# Is a 65 gallon tropheus species tank feasible?



## gherlevi (Dec 16, 2004)

Question: I've got a 65 gallon tank that is plenty tall but only 3 ft. long.

Is it possible to set up a species tank with tropheus? Or, is that inviting eventual disaster because of the shorter footprint?

If it's feasible, what decor? Bare as possible to minimize aggression? Or, still attempt rock piles to establish territories?

Any advice from the rank of tropheus-experienced is appreciated! Thanks.


----------



## IrkedCitizen (Apr 26, 2007)

It could work but chances are likely that you will head for disaster. You can use it for a temporary tank for some fry until you can find a longer footprint.

That's just my opinion though.


----------



## gherlevi (Dec 16, 2004)

Yeah, I think I'm on the cusp of what's reasonable.

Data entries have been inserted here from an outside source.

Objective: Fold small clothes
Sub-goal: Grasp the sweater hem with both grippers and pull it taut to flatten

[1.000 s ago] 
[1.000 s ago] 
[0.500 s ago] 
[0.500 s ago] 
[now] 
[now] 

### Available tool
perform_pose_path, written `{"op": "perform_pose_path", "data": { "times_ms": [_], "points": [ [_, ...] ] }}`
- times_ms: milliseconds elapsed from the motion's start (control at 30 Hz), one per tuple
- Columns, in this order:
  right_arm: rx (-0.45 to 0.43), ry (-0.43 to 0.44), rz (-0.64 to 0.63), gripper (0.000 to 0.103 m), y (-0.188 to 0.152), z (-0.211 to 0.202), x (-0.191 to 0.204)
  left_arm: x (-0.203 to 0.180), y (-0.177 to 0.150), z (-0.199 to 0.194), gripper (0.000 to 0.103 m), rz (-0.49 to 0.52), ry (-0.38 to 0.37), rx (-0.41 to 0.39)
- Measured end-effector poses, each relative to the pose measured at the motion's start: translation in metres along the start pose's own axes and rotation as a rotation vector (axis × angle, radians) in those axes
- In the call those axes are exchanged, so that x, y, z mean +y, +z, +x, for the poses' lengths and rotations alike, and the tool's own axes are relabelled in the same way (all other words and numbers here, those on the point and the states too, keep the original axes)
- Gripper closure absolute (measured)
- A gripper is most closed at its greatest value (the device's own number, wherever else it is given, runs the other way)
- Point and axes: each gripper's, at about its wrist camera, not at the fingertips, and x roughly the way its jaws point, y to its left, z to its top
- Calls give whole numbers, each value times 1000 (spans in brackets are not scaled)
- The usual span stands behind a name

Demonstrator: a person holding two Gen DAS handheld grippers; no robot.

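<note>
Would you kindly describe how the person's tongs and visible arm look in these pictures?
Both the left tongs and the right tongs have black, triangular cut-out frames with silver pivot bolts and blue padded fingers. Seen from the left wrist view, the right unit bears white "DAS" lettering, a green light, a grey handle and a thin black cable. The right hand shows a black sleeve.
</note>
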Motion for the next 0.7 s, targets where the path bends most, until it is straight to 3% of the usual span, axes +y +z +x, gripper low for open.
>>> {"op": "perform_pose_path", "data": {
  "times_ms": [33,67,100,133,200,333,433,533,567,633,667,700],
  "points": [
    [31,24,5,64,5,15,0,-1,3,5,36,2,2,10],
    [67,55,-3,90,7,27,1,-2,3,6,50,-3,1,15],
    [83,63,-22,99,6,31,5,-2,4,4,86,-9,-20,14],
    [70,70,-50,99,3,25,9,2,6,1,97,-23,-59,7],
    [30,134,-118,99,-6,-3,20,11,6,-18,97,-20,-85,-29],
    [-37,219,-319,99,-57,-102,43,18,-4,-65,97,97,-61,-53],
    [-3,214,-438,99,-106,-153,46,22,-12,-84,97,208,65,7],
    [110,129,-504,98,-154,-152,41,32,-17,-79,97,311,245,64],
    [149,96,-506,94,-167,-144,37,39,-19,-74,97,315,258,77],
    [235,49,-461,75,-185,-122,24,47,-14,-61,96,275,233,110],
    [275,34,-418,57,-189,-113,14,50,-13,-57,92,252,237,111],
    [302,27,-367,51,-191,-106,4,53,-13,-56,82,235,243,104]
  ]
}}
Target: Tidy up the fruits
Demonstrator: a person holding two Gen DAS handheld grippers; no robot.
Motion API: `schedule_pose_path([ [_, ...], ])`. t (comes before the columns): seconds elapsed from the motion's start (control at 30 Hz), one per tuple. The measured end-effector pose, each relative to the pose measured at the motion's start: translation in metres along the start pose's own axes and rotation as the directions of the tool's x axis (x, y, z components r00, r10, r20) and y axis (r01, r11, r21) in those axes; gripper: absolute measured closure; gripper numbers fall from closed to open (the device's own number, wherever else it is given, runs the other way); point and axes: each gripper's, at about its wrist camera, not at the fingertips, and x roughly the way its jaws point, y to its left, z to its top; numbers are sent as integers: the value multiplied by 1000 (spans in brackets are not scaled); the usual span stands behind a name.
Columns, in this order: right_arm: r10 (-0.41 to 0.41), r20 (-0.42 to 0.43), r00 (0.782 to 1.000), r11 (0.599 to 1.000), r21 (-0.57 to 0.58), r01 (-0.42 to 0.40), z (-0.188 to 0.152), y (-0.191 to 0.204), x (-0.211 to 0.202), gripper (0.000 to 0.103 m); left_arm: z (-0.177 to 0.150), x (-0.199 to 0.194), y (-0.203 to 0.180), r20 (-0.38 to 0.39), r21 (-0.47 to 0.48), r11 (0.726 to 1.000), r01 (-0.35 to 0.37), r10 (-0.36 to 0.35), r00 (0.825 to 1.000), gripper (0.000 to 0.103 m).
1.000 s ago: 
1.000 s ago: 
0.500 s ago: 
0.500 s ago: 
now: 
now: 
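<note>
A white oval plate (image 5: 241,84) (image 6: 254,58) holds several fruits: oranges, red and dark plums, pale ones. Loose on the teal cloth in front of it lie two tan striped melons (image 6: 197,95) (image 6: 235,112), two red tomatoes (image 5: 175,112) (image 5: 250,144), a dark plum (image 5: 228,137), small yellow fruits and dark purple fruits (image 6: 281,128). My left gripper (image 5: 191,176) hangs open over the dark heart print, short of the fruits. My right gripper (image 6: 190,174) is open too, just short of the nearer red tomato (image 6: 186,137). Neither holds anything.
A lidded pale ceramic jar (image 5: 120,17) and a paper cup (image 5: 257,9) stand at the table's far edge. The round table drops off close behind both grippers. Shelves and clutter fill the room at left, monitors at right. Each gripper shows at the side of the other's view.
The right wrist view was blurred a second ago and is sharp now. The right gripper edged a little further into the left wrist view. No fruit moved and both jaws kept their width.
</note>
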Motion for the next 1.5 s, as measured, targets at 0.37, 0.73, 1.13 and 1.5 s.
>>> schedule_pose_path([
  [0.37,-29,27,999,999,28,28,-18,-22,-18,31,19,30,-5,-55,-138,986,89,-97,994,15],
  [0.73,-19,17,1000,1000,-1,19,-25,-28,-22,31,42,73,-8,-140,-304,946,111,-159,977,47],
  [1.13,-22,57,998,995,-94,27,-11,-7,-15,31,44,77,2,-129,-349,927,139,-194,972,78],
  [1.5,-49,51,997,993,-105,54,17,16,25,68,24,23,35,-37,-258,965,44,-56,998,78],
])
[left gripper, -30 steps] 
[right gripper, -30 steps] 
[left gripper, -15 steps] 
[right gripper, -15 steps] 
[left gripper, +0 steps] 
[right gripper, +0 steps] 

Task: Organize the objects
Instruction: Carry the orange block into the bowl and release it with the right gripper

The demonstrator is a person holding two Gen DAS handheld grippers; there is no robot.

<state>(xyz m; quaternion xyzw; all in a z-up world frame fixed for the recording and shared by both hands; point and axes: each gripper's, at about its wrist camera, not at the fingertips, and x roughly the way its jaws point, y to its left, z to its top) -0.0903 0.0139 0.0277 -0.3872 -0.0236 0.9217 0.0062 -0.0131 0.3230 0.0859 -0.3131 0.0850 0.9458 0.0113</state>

I've been doing my research, and every source points to a 4 ft. tank being ideal... with some people having luck and success in larger 3 ft. long tanks.

My thought is that it might be possible, if the tank is sparsely decorated. Some articles suggest people have success breeding tropheus in these shorter tanks... but I wanted the comfort level of knowing that someone in these posts can "vouch" for this approach.


----------



## flashg (Oct 5, 2007)

Do it dude... It has been done before... 8)


----------



## NorthShore (Feb 3, 2006)

If you don't have experience with tropheus, I would advise against it. I'm not even sure where you get the information that a four foot tank is ideal. It isn't. A six foot tank is ideal.


----------



## gherlevi (Dec 16, 2004)

I got the information in the "Tropheus Corner" on this site. From the article "How Many Tropheus in a Tank?":

I must admit to having success using tall and wide three-foot tanks such as a 65 gallon with breeding heavy female groups. You are limited to about 15-18 adults in a setup like that.

Other articles recommend a standard 75 gallon as a good setup for a single colony.

The reason I posted was to test the theory of that original quote. And, I'm gathering from Tropheus, they are a contested topic!

I'm new to tropheus, but not new to cichlids and aggression. I've done my homework... part of me says the only way to find out is to try it.


----------



## NorthShore (Feb 3, 2006)

By all means, if you're inclined to want to try it anyways.

I suggested otherwise because MOST people who have tried 3 foot tanks have not had success. The author of that article was already successful with tropheus. He also states he had luck in a 65 with a _heavy female breeding group_. I don't agree with the wording as it lets readers make their own judgment call on 3 foot tanks and tropheus.

One of the reasons failed tropheus keepers don't post about their experience is the same reason you don't read most horror stories about tropheus. Hobbyists lose entire colonies and walk away from them never to return because they are bitter about it. It's partly because other hobbyists provided advice based on individual instances rather than collective experiences or the hobbyist went ahead and tried something despite advice they received to not attempt it. I know I wouldn't come back on a forum and admit to losing 300 dollars worth of tropheus because I tried something I was advised not to try.

Many hobbyists think tropheus keepers who give advice on this forum are too anal and too demanding. Many hobbyists would rather insist, and often without ANY experience in keeping tropheus, that our feedback isn't about the fish but that we're just trying to maintain some kind of snooty standard. They believe that tropheus are no different than mbuna in how they should be managed.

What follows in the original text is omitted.